───── DATA PROVIDED

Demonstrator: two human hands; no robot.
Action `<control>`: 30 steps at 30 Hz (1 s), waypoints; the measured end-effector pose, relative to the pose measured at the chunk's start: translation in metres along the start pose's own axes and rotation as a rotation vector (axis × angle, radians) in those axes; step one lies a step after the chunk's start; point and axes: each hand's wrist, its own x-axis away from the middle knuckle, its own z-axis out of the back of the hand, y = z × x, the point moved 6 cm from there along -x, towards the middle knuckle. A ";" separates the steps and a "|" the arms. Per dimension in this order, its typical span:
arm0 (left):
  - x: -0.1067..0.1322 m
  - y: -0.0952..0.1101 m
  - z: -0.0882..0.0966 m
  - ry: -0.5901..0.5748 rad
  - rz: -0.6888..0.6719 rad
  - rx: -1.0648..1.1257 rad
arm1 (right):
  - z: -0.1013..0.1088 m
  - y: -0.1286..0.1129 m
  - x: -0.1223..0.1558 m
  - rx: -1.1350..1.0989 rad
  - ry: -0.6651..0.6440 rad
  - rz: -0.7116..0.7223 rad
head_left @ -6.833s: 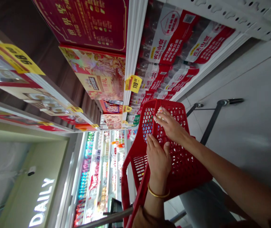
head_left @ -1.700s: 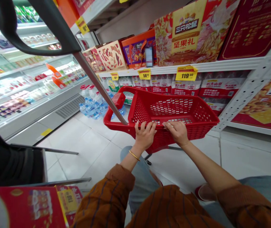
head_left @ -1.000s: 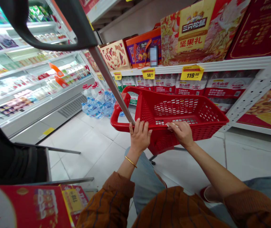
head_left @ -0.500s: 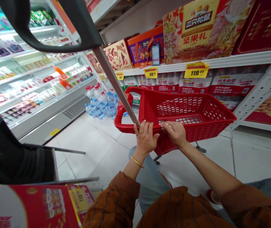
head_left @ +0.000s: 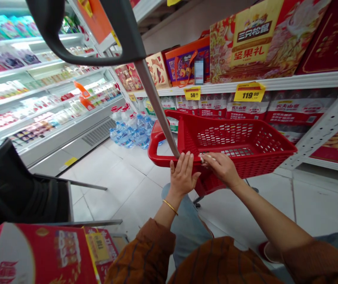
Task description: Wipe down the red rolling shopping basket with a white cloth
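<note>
A red plastic shopping basket stands on wheels on the tiled floor in front of me. My left hand, with a gold bangle on the wrist, grips the near rim beside the grey handle pole. Just to its right, my right hand presses a small white wad onto the same rim, fingers pinched on it. The basket looks empty inside.
A shelf on the right holds gift boxes, yellow price tags and packs of bottled water. A chiller cabinet runs along the left, with water bottles on the floor. A red box and black bag lie at lower left.
Over the last seconds the basket went from tipped on its side to upright. Both hands came to its near rim, and the right hand has crept a little left along it.
</note>
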 end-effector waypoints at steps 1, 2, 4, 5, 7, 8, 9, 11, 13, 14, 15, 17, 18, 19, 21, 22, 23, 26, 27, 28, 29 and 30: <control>0.002 0.001 -0.002 0.003 0.003 0.023 | 0.000 -0.001 -0.001 -0.012 -0.001 -0.009; 0.003 0.001 -0.004 0.009 0.007 0.049 | -0.001 -0.003 -0.003 -0.027 0.002 -0.019; 0.005 0.002 -0.007 0.031 0.016 0.092 | -0.005 -0.011 -0.009 -0.067 0.005 -0.018; 0.005 0.002 -0.007 0.040 0.018 0.105 | -0.007 -0.016 -0.013 -0.090 0.008 -0.007; 0.005 0.002 -0.008 0.040 0.011 0.121 | -0.011 -0.025 -0.022 -0.123 0.020 0.017; 0.005 0.002 -0.008 0.033 0.008 0.122 | -0.012 -0.028 -0.026 -0.127 0.022 0.017; 0.005 0.002 -0.008 0.025 0.010 0.120 | -0.014 -0.030 -0.029 -0.120 0.017 0.007; 0.005 0.002 -0.010 0.016 0.025 0.103 | -0.018 -0.030 -0.034 -0.078 -0.017 -0.030; 0.005 0.001 -0.011 0.020 0.046 0.069 | -0.023 -0.029 -0.035 -0.022 -0.080 -0.059; 0.004 0.000 -0.012 0.028 0.054 0.051 | -0.024 -0.028 -0.035 0.005 -0.108 -0.064; 0.004 0.000 -0.012 0.041 0.058 0.035 | -0.025 -0.027 -0.034 0.028 -0.127 -0.065; 0.003 -0.002 -0.012 0.066 0.052 0.013 | -0.026 -0.024 -0.032 0.062 -0.145 -0.065; 0.003 -0.002 -0.012 0.074 0.043 0.008 | -0.026 -0.023 -0.030 0.072 -0.145 -0.067; 0.003 -0.003 -0.012 0.076 0.034 0.004 | -0.026 -0.022 -0.029 0.077 -0.141 -0.068; 0.003 -0.003 -0.012 0.072 0.019 -0.003 | -0.025 -0.019 -0.027 0.080 -0.135 -0.073; 0.003 -0.003 -0.013 0.072 0.014 -0.007 | -0.024 -0.017 -0.026 0.081 -0.133 -0.074; 0.003 -0.003 -0.013 0.077 0.012 -0.011 | -0.024 -0.016 -0.024 0.084 -0.131 -0.074; 0.002 -0.001 -0.014 0.098 0.003 -0.024 | -0.021 -0.008 -0.019 0.116 -0.124 -0.077; 0.001 0.000 -0.014 0.099 0.001 -0.028 | -0.019 -0.005 -0.016 0.131 -0.118 -0.079; 0.001 0.000 -0.015 0.095 0.002 -0.032 | -0.018 -0.001 -0.014 0.144 -0.113 -0.082; 0.000 0.000 -0.015 0.089 0.004 -0.036 | -0.017 0.002 -0.010 0.154 -0.109 -0.086; -0.001 0.000 -0.015 0.083 0.007 -0.039 | -0.015 0.006 -0.007 0.163 -0.108 -0.092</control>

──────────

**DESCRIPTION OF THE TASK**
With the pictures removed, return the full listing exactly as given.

**ANSWER SPACE**
Demonstrator: two human hands; no robot.
Action `<control>`: 30 steps at 30 Hz (1 s), waypoints; the measured end-effector pose, relative to the pose measured at the chunk's start: translation in metres along the start pose's own axes and rotation as a rotation vector (axis × angle, radians) in those axes; step one lies a step after the chunk's start; point and axes: each hand's wrist, its own x-axis away from the middle knuckle, its own z-axis out of the back of the hand, y = z × x, the point moved 6 cm from there along -x, towards the middle knuckle. A ";" separates the steps and a "|" the arms. Per dimension in this order, its typical span:
arm0 (left):
  - x: -0.1067..0.1322 m
  - y: -0.0952..0.1101 m
  - z: -0.0882..0.0966 m
  - ry: -0.5901..0.5748 rad
  - rz: -0.6888..0.6719 rad
  - rx: -1.0648..1.1257 rad
arm1 (right):
  - z: -0.1013..0.1088 m
  - y: -0.1286..0.1129 m
  - x: -0.1223..0.1558 m
  - rx: -1.1350..1.0989 rad
  - ry: -0.6651..0.6440 rad
  - rz: -0.7116..0.7223 rad
head_left @ -6.833s: 
head_left @ -1.700s: 
head_left @ -1.000s: 
head_left @ -0.500s: 
head_left @ +0.000s: 
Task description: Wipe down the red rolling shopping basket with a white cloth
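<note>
A red plastic shopping basket stands on wheels on the tiled floor in front of me. My left hand, with a gold bangle on the wrist, grips the near rim beside the grey handle pole. Just to its right, my right hand presses a small white wad onto the same rim, fingers pinched on it. The basket looks empty inside.
A shelf on the right holds gift boxes, yellow price tags and packs of bottled water. A chiller cabinet runs along the left, with water bottles on the floor. A red box and black bag lie at lower left.
Over the last seconds the basket went from tipped on its side to upright. Both hands came to its near rim, and the right hand has crept a little left along it.
</note>
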 end-effector waypoints at steps 1, 2, 4, 5, 7, 8, 9, 11, 13, 14, 15, 17, 18, 19, 21, 22, 23, 26, 27, 28, 29 and 30: <control>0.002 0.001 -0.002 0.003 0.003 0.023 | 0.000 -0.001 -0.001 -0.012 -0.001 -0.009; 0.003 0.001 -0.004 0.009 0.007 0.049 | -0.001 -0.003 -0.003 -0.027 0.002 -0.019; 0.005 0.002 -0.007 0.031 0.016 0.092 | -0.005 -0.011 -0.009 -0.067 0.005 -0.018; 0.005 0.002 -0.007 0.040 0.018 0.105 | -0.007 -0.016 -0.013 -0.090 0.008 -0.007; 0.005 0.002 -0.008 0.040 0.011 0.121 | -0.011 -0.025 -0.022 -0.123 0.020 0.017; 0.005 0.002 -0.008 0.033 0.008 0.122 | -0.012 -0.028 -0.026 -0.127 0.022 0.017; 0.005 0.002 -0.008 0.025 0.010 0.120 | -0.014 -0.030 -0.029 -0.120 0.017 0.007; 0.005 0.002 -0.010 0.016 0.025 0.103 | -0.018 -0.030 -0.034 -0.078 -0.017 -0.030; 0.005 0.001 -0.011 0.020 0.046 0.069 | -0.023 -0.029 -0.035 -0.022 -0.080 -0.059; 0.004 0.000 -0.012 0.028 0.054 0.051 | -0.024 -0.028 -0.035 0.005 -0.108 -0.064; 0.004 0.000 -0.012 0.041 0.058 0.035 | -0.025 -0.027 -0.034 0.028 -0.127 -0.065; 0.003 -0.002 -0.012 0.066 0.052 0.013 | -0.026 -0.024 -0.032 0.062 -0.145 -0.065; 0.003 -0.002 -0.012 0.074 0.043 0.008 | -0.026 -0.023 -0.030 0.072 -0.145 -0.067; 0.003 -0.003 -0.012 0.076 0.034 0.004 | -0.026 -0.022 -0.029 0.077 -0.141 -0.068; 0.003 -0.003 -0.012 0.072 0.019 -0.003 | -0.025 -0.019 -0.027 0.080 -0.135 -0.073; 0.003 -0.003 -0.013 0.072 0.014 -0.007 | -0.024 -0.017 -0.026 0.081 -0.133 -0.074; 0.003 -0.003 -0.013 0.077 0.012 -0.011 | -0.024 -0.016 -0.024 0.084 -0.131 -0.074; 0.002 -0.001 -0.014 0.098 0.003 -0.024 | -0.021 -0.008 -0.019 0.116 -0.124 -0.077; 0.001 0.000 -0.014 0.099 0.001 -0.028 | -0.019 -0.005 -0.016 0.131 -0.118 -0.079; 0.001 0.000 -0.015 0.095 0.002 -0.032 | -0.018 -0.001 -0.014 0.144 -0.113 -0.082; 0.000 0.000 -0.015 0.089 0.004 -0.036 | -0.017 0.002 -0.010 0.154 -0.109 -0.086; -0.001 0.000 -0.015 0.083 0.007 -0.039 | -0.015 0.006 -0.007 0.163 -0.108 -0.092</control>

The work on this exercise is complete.